- **Exercise directions**
Any picture must be dropped, but each line of the data should be duplicated exactly.

[Start of section]

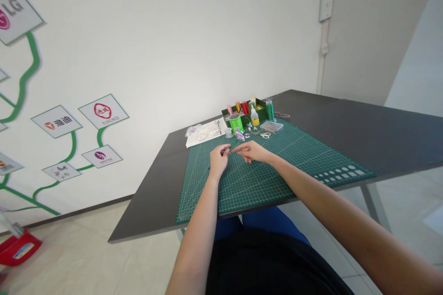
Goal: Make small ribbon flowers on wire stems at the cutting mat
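Observation:
Over the green cutting mat point(256, 179), my left hand point(219, 156) is closed in a pinch. A thin dark green strand point(234, 143) sticks out past its fingertips; whether it is wire or thread I cannot tell. My right hand point(252, 151) comes in from the right, fingertips almost meeting those of the left. Its index finger and thumb look pinched together, and anything between them is too small to make out. Just beyond the hands lie a small purple piece point(240, 136) and white-handled scissors point(265, 135).
Behind the hands stand a bright green can point(236, 123), a yellow-labelled bottle point(254, 117), a dark green box point(262, 113) of coloured spools, and a green tube point(269, 110). A clear case point(272, 126) lies right, white sheets point(206, 132) left. The dark table point(152, 193) meets a wall.

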Motion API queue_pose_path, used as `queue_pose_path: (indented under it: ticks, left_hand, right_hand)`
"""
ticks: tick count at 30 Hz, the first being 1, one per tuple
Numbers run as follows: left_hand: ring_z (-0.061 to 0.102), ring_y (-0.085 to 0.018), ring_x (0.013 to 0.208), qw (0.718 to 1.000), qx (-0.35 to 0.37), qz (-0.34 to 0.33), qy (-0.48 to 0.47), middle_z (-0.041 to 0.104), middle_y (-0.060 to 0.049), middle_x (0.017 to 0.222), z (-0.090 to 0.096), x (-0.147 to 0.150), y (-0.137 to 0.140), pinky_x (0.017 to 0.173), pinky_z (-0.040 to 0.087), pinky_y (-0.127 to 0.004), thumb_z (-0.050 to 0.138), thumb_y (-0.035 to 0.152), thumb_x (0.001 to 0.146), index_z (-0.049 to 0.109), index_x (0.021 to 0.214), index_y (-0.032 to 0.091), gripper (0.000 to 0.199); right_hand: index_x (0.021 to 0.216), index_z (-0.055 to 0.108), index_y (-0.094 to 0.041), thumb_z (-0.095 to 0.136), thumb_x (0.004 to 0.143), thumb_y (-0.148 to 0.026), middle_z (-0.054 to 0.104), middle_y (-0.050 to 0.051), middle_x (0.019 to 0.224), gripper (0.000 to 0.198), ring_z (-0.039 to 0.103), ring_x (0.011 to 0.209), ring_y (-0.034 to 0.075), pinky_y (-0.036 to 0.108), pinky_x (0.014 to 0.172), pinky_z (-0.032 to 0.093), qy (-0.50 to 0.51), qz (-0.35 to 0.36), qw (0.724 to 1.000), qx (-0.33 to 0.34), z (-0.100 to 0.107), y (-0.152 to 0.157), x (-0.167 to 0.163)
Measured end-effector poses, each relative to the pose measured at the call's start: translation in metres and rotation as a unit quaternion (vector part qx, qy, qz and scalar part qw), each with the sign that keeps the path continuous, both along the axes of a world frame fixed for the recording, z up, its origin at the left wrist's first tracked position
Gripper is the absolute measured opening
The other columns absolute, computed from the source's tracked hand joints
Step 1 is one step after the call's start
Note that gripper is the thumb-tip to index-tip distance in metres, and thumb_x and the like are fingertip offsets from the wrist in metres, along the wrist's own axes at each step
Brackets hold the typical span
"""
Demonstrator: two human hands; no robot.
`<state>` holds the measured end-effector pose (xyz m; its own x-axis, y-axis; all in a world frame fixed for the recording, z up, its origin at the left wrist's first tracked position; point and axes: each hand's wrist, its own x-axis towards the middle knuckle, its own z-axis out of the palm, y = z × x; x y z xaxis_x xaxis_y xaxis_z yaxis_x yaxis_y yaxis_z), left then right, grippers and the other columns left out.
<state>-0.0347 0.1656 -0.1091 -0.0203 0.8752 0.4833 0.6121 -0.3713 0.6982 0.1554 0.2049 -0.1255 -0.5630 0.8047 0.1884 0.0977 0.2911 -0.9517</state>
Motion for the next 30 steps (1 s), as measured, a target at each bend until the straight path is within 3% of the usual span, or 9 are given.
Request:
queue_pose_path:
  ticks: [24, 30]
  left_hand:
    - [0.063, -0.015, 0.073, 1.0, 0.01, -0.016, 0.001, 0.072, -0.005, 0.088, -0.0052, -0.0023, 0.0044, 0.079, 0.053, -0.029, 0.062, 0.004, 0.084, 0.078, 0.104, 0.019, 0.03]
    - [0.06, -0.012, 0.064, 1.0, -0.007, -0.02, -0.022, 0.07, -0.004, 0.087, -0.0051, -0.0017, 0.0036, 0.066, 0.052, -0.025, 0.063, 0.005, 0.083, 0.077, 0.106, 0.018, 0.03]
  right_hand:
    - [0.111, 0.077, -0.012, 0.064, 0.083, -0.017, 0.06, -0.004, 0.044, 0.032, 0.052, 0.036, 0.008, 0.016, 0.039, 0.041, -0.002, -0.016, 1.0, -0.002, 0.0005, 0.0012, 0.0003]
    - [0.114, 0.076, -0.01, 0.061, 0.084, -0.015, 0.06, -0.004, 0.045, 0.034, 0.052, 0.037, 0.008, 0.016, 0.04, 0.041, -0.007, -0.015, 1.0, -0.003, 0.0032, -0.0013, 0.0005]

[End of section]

- **Response to the exercise**
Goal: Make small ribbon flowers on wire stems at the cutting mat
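Observation:
Over the green cutting mat point(256, 179), my left hand point(219, 156) is closed in a pinch. A thin dark green strand point(234, 143) sticks out past its fingertips; whether it is wire or thread I cannot tell. My right hand point(252, 151) comes in from the right, fingertips almost meeting those of the left. Its index finger and thumb look pinched together, and anything between them is too small to make out. Just beyond the hands lie a small purple piece point(240, 136) and white-handled scissors point(265, 135).
Behind the hands stand a bright green can point(236, 123), a yellow-labelled bottle point(254, 117), a dark green box point(262, 113) of coloured spools, and a green tube point(269, 110). A clear case point(272, 126) lies right, white sheets point(206, 132) left. The dark table point(152, 193) meets a wall.
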
Motion API queue_pose_path, used as `queue_pose_path: (indented under it: ticks, left_hand, right_hand)`
"""
ticks: tick count at 30 Hz, the first being 1, one per tuple
Numbers run as follows: left_hand: ring_z (-0.061 to 0.102), ring_y (-0.085 to 0.018), ring_x (0.013 to 0.208), qw (0.718 to 1.000), qx (-0.35 to 0.37), qz (-0.34 to 0.33), qy (-0.48 to 0.47), middle_z (-0.041 to 0.104), middle_y (-0.060 to 0.049), middle_x (0.017 to 0.222), z (-0.090 to 0.096), x (-0.147 to 0.150), y (-0.137 to 0.140), pinky_x (0.017 to 0.173), pinky_z (-0.040 to 0.087), pinky_y (-0.127 to 0.004), thumb_z (-0.050 to 0.138), thumb_y (-0.035 to 0.152), thumb_x (0.001 to 0.146), index_z (-0.049 to 0.109), index_x (0.021 to 0.214), index_y (-0.032 to 0.091), gripper (0.000 to 0.199); right_hand: index_x (0.021 to 0.216), index_z (-0.055 to 0.108), index_y (-0.094 to 0.041), thumb_z (-0.095 to 0.136), thumb_x (0.004 to 0.143), thumb_y (-0.148 to 0.026), middle_z (-0.054 to 0.104), middle_y (-0.050 to 0.051), middle_x (0.019 to 0.224), gripper (0.000 to 0.198), ring_z (-0.039 to 0.103), ring_x (0.011 to 0.209), ring_y (-0.034 to 0.075), pinky_y (-0.036 to 0.108), pinky_x (0.014 to 0.172), pinky_z (-0.032 to 0.093), qy (-0.50 to 0.51), qz (-0.35 to 0.36), qw (0.724 to 1.000), qx (-0.33 to 0.34), z (-0.100 to 0.107), y (-0.152 to 0.157), x (-0.167 to 0.163)
Measured end-effector poses, each relative to the pose measured at the call's start: translation in metres and rotation as a unit quaternion (vector part qx, qy, qz and scalar part qw), each with the sign that keeps the path continuous, both along the axes of a world frame fixed for the recording, z up, its origin at the left wrist's first tracked position
Gripper is the absolute measured opening
The other columns absolute, computed from the source's tracked hand joints
Step 1 is one step after the call's start
Note that gripper is the thumb-tip to index-tip distance in metres, and thumb_x and the like are fingertip offsets from the wrist in metres, along the wrist's own axes at each step
Brackets hold the typical span
"""
Demonstrator: two human hands; no robot.
`<state>` holds the measured end-effector pose (xyz m; its own x-axis, y-axis; all in a world frame fixed for the recording, z up, its origin at the left wrist's first tracked position; point and axes: each hand's wrist, its own x-axis towards the middle knuckle, its own z-axis out of the palm, y = z × x; x y z xaxis_x xaxis_y xaxis_z yaxis_x yaxis_y yaxis_z), left then right, grippers and the other columns left out.
<state>-0.0347 0.1656 -0.1091 -0.0203 0.8752 0.4833 0.6121 -0.3713 0.6982 0.1554 0.2049 -0.1255 -0.5630 0.8047 0.1884 0.0977 0.2911 -0.9517</state>
Motion for the next 30 steps (1 s), as measured, a target at each bend until the straight path is within 3% of the usual span, or 9 are given.
Request:
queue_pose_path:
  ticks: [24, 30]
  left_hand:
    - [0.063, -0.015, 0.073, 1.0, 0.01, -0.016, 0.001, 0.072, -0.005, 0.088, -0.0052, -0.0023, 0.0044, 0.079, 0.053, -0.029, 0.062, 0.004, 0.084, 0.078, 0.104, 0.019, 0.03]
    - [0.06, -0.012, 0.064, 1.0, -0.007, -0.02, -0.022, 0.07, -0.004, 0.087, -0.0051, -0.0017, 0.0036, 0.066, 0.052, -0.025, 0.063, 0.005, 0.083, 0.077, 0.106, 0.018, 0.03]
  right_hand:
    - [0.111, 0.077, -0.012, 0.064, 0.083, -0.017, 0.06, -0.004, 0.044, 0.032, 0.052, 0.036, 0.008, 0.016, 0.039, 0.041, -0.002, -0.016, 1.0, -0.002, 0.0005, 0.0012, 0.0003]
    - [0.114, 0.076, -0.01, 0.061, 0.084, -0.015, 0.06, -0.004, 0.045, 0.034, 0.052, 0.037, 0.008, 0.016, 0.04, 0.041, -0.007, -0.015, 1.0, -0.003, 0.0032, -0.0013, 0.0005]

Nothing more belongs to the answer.